▸ What you have to do
Print the listing below exactly, minus its pictures.

_ _ _ _

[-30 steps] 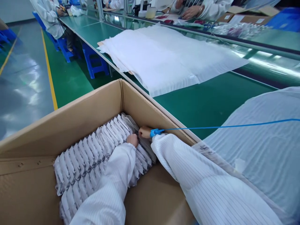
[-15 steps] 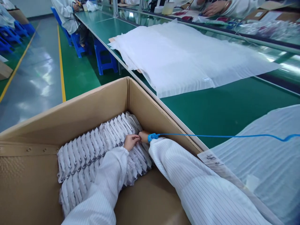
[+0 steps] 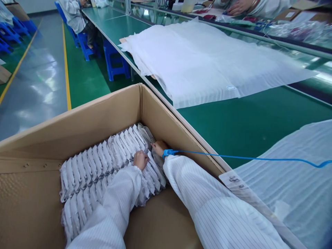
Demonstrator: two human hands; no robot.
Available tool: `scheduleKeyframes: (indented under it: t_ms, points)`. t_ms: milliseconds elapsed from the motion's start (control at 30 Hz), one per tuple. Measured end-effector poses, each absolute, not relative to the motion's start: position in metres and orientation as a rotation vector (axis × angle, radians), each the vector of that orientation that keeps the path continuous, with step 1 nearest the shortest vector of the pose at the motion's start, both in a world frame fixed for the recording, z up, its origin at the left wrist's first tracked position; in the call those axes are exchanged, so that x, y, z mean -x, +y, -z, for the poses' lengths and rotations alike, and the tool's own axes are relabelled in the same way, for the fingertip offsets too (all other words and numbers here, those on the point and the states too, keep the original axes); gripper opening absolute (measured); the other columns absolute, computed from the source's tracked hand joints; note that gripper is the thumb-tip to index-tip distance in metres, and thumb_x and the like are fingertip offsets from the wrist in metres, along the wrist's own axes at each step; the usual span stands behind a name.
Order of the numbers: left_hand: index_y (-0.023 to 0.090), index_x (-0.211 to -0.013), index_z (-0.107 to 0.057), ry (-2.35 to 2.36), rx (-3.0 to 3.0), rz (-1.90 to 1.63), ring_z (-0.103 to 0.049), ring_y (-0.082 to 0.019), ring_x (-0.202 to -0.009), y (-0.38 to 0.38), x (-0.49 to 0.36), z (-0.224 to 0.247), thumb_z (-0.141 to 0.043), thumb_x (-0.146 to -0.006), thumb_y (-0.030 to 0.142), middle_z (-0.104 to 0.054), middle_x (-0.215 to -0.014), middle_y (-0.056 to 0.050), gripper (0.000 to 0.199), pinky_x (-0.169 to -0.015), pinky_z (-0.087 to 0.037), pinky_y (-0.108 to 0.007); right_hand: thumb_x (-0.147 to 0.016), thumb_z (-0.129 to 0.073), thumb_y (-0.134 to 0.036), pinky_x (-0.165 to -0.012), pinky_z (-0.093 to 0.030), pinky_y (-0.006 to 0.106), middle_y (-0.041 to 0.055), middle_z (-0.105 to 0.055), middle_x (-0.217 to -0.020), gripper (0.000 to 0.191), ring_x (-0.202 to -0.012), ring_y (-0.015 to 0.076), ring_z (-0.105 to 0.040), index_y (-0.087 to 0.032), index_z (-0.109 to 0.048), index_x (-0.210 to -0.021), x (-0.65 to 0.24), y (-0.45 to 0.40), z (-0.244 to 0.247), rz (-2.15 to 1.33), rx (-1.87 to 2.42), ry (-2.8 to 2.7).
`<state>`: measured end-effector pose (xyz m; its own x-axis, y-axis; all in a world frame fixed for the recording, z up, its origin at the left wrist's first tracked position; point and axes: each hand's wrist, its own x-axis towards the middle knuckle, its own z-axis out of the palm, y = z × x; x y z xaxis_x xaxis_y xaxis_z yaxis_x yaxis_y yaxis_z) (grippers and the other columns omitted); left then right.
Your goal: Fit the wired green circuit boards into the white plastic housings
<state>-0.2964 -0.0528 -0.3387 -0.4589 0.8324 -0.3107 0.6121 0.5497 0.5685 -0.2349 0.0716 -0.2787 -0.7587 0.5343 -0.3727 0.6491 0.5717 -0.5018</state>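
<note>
- Left grip (image 3: 140, 160)?
- Curled in now, no longer spread, pressed onto the white pleated packets (image 3: 88, 176); any pinch impossible to tell.
- Right grip (image 3: 159, 148)?
- Lower, pushed in among the packets, deep inside the cardboard carton (image 3: 166, 128), blue wrist strap (image 3: 168, 153) trailing off; closed or spread, unclear.

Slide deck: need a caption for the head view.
Head view: left hand and right hand, wearing a blue wrist strap, reach into rows of white packets on edge in a cardboard box.
</note>
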Motion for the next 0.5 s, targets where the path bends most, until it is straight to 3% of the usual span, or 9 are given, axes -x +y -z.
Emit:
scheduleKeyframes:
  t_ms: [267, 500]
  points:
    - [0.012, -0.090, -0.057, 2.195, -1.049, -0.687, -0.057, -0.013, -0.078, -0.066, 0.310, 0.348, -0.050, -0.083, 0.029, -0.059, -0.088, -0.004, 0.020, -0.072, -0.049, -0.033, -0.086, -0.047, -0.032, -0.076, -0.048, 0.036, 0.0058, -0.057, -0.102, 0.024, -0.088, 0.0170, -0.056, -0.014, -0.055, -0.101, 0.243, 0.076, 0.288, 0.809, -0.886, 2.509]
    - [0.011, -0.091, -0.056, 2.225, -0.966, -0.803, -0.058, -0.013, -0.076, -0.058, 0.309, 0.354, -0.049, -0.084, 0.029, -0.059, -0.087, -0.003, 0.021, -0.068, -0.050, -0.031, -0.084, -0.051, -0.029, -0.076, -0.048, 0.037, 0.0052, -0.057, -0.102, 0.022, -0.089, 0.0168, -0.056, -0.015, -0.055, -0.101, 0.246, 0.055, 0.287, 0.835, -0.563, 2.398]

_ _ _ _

▸ Solution
[-30 steps] 
[-15 steps] 
[+0 steps] 
Demonstrator: two human hands; no robot.
Available tool: `scheduleKeyframes: (indented under it: t_ms, points)`. t_ms: milliseconds elapsed from the motion's start (control at 30 Hz), one per tuple. Measured end-effector poses, each absolute, not relative to the motion's start: position in metres and orientation as a rotation vector (axis × angle, radians), each the vector of that orientation that keeps the path continuous, with step 1 nearest the shortest vector of the pose at the motion's start, both in a world frame fixed for the recording, z up, its origin at the left wrist's first tracked position; in the call those axes are exchanged, so that x, y, z mean -x, +y, -z, for the poses' lengths and rotations alike, and the tool's own axes are relabelled in the same way, for the fingertip offsets too (all other words and numbers here, those on the point and the states too, keep the original axes); gripper opening absolute (measured); the other columns absolute, computed from the source's tracked hand joints; note that gripper is the thumb-tip to index-tip distance in metres, and thumb_x and the like are fingertip offsets from the wrist in metres, along the wrist's own axes at each step; the usual span stands behind a name.
Order of the numbers: left_hand: index_y (-0.023 to 0.090), index_x (-0.211 to -0.013), index_z (-0.107 to 0.057), ry (-2.35 to 2.36), rx (-3.0 to 3.0), rz (-1.90 to 1.63), ring_z (-0.103 to 0.049), ring_y (-0.082 to 0.019), ring_x (-0.202 to -0.009), y (-0.38 to 0.38), x (-0.49 to 0.36), z (-0.224 to 0.247), thumb_z (-0.141 to 0.043), thumb_x (-0.146 to -0.006), thumb_y (-0.030 to 0.142), middle_z (-0.104 to 0.054), middle_x (-0.215 to -0.014), middle_y (-0.056 to 0.050), gripper (0.000 to 0.199), pinky_x (-0.169 to -0.015), pinky_z (-0.087 to 0.037), pinky_y (-0.108 to 0.007); right_hand: thumb_x (-0.147 to 0.016), thumb_z (-0.129 to 0.073), thumb_y (-0.134 to 0.036), pinky_x (-0.165 to -0.012), pinky_z (-0.093 to 0.030), pinky_y (-0.006 to 0.106), middle_y (-0.041 to 0.055), middle_z (-0.105 to 0.055), middle_x (-0.217 to -0.020), gripper (0.000 to 0.191), ring_x (-0.202 to -0.012), ring_y (-0.015 to 0.076), ring_z (-0.105 to 0.040), index_y (-0.087 to 0.032), index_z (-0.109 to 0.048), index_x (-0.210 to -0.021), x (-0.65 to 0.24), y (-0.45 to 0.40), z (-0.244 to 0.247), rz (-2.15 to 1.33), rx (-1.87 to 2.42), ry (-2.8 to 2.7).
`<state>`: measured end-effector pose (xyz m; its own x-axis, y-axis; all in a world frame fixed for the recording, z up, its origin at the left wrist's first tracked position; point and axes: each hand's wrist, its own x-axis towards the middle knuckle, its own z-axis out of the palm, y = z × x; x y z xaxis_x xaxis_y xaxis_z yaxis_x yaxis_y yaxis_z) (grippers and the other columns omitted); left then right.
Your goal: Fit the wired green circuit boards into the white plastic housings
<state>-0.2964 -0.0528 -0.3387 -0.4589 0.8324 -0.3107 0.6121 0.5497 0.5685 -0.2349 0.0716 -0.2787 -0.7587 0.5343 -0.3727 0.6491 0.5717 -0.5018</state>
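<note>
- Left grip (image 3: 140, 160)?
- Curled in now, no longer spread, pressed onto the white pleated packets (image 3: 88, 176); any pinch impossible to tell.
- Right grip (image 3: 159, 148)?
- Lower, pushed in among the packets, deep inside the cardboard carton (image 3: 166, 128), blue wrist strap (image 3: 168, 153) trailing off; closed or spread, unclear.

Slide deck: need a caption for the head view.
Head view: left hand and right hand, wearing a blue wrist strap, reach into rows of white packets on edge in a cardboard box.
</note>
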Motion for the next 0.5 s, targets where the path bends most, until it is straight to 3% of the usual span, or 9 are given, axes -x +y -z.
Emit:
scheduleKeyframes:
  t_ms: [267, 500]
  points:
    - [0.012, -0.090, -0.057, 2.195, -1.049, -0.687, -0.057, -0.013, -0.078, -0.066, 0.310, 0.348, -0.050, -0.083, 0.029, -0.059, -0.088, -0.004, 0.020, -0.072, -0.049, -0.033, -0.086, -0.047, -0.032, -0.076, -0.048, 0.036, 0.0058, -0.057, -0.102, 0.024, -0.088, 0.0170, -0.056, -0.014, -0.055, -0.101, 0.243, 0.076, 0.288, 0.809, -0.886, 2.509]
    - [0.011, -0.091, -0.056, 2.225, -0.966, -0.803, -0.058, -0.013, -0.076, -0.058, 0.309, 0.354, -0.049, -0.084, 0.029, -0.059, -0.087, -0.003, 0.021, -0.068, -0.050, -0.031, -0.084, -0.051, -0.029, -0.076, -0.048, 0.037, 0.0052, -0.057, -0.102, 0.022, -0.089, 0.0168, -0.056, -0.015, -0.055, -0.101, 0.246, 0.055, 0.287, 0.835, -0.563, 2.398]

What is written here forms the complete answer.